Coronavirus, il Sindaco di Silvi prega il Patrono della città San Leone

SILVI – Il Sindaco Andrea Scordella questa mattina alle 12.00 ha rinnovato l’annuale affidamento di Silvi a San Leone, protettore della città, in ricordo del terribile terremoto che colpì la città il 20 luglio del 1627. In memoria di quello straordinario evento, ogni anno a Silvi Paese in questo periodo si fa una processione con le reliquie del santo partendo dalla chiesa madre del SS. Salvatore alla loggia ripetendo l’invocazione “a flagello terremotus, libera nos Domine”. Non potendosi tenere la commemorazione pubblica, quest’anno il sindaco e il parroco Don Gaston hanno voluto ripetere lo stesso la cerimonia in chiesa, ancorché senza la partecipazione dei fedeli per i motivi di sicurezza.
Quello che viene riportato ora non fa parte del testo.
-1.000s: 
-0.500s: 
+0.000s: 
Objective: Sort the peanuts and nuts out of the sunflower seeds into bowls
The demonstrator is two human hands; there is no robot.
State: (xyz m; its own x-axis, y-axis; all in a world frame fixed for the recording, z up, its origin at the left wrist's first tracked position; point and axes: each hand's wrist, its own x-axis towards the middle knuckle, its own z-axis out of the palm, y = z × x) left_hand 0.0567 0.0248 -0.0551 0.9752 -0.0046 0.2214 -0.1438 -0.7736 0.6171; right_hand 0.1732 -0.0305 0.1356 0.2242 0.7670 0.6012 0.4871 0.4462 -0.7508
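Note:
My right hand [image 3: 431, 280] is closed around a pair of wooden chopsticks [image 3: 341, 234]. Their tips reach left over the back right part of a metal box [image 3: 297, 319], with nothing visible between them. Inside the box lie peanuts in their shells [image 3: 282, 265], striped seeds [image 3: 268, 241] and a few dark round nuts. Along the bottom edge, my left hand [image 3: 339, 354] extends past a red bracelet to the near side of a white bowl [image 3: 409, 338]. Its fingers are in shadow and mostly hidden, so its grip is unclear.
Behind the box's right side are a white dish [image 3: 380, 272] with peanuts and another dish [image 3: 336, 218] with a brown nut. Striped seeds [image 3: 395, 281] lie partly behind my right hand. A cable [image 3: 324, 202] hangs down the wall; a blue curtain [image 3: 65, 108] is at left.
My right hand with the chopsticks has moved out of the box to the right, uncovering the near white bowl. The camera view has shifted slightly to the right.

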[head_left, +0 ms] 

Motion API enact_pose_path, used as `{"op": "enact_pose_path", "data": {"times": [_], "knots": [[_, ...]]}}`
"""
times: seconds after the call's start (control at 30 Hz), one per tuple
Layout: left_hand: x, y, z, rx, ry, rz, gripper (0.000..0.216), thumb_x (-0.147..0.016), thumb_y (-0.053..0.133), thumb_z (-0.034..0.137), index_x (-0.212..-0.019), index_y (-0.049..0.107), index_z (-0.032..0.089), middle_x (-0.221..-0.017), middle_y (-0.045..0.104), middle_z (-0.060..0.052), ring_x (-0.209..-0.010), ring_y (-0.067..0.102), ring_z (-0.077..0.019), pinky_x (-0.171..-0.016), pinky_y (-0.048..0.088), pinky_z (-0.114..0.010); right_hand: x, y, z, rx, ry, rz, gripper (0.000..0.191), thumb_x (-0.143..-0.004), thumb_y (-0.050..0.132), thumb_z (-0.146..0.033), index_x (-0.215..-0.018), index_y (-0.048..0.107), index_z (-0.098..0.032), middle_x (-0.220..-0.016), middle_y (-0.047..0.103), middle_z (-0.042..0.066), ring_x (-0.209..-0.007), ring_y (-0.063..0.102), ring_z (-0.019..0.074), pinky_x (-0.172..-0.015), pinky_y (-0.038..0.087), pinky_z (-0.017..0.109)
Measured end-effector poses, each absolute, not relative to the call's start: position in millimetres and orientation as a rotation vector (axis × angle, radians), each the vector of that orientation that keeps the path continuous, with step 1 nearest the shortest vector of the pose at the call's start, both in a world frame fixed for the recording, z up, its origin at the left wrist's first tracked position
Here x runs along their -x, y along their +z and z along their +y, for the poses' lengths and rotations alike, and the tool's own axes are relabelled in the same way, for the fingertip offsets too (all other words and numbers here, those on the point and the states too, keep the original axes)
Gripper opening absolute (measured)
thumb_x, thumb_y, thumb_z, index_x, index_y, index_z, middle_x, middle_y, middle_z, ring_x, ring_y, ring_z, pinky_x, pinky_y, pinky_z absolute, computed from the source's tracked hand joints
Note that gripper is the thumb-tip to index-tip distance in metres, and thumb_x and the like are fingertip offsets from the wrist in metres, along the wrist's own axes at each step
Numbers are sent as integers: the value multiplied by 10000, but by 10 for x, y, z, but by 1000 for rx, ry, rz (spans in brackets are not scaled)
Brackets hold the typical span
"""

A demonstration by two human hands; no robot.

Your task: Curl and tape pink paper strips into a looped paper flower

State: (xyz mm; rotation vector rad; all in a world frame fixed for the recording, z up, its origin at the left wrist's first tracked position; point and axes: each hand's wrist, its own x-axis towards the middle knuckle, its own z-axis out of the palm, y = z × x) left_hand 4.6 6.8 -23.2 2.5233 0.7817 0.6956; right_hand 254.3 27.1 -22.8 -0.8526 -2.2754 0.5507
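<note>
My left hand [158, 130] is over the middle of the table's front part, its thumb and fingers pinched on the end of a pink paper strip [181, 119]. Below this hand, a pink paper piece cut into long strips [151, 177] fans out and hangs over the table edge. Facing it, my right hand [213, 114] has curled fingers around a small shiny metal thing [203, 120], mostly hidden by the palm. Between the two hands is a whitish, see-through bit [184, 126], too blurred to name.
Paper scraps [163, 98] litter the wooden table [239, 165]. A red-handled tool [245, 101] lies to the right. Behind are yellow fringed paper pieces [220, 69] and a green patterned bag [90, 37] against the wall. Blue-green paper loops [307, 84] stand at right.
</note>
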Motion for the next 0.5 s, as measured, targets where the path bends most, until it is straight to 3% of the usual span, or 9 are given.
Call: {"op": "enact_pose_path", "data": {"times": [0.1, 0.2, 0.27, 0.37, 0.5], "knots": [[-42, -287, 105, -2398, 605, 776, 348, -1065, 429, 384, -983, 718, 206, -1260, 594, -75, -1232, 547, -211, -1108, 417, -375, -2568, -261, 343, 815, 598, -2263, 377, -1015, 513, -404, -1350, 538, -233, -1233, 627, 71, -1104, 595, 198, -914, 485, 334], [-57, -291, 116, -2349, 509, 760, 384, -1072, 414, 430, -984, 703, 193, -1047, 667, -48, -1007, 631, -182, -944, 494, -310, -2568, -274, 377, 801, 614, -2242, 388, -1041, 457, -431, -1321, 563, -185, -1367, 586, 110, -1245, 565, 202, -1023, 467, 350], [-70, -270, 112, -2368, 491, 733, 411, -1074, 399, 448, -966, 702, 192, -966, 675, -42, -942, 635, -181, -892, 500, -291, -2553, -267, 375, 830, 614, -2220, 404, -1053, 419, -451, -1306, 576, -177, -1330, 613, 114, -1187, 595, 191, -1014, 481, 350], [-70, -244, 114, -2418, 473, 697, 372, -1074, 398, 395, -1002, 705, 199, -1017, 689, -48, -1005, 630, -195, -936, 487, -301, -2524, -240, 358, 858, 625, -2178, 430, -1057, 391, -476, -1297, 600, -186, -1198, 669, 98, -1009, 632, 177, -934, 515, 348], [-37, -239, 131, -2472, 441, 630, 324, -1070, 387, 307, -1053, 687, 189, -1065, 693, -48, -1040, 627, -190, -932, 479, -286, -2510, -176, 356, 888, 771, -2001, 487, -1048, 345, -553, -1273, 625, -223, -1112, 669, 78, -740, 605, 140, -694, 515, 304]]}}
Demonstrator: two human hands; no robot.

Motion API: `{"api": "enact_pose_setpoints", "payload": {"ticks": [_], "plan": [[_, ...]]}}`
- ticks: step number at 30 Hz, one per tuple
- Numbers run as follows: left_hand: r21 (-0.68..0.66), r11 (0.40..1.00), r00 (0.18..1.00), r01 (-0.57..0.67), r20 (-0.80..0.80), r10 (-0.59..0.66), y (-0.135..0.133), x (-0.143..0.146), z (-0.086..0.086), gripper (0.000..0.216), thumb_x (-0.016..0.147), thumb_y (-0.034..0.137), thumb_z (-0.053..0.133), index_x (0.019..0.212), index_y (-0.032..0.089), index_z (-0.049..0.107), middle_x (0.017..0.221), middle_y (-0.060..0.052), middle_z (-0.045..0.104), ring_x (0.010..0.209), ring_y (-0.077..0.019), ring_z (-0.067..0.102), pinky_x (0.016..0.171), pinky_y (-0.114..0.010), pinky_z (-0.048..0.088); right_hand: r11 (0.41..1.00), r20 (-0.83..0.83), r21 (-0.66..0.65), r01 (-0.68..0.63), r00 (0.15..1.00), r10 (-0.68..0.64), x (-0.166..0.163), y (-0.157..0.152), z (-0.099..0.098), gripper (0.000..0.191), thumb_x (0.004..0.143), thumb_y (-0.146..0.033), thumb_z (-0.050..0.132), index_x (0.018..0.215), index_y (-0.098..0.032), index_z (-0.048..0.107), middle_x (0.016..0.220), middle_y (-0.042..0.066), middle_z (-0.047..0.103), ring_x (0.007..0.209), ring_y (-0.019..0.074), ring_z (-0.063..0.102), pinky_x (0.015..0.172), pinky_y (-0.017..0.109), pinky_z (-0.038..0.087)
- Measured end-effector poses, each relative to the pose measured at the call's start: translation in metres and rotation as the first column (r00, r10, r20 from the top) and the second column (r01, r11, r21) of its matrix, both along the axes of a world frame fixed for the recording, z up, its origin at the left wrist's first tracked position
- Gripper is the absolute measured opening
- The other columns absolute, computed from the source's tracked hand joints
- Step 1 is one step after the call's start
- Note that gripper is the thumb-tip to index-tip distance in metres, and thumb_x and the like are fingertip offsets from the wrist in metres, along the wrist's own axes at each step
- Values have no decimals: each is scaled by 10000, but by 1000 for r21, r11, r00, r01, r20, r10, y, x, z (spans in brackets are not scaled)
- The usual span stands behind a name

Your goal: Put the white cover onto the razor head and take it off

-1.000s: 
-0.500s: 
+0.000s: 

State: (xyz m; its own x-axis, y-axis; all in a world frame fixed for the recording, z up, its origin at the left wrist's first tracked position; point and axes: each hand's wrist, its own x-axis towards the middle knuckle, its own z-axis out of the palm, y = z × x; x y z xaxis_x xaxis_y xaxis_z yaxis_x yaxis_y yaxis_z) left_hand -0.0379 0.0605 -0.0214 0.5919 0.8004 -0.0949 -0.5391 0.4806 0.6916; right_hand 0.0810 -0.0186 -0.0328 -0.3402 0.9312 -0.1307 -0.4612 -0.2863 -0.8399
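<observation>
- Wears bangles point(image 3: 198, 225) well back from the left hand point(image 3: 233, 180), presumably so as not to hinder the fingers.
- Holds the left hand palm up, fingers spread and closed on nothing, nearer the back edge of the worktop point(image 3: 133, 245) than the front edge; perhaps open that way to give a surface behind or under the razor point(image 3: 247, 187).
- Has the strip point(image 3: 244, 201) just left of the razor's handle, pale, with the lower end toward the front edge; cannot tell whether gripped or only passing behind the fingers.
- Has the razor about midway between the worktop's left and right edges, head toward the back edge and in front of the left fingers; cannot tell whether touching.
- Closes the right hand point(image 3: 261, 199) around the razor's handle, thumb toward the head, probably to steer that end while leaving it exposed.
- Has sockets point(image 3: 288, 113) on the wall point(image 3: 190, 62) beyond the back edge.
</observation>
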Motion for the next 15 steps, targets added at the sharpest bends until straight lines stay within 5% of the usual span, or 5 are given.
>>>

Il primo cittadino ha rivolto una preghiera al santo Patrono invocando la sua intercessione per salvare Silvi e il mondo dal flagello del corona virus. Un pensiero speciale è andato a favore delle migliaia di persone colpite dall’infezione e, in particolare, per i medici, i paramedici, gli infermieri e i volontari delle diverse organizzazioni umanitarie, che si stanno impegnando con ammirevole dedizione a salvare tante vite e ad alleviare le sofferenze delle migliaia vittime del corona virus in tutta Italia.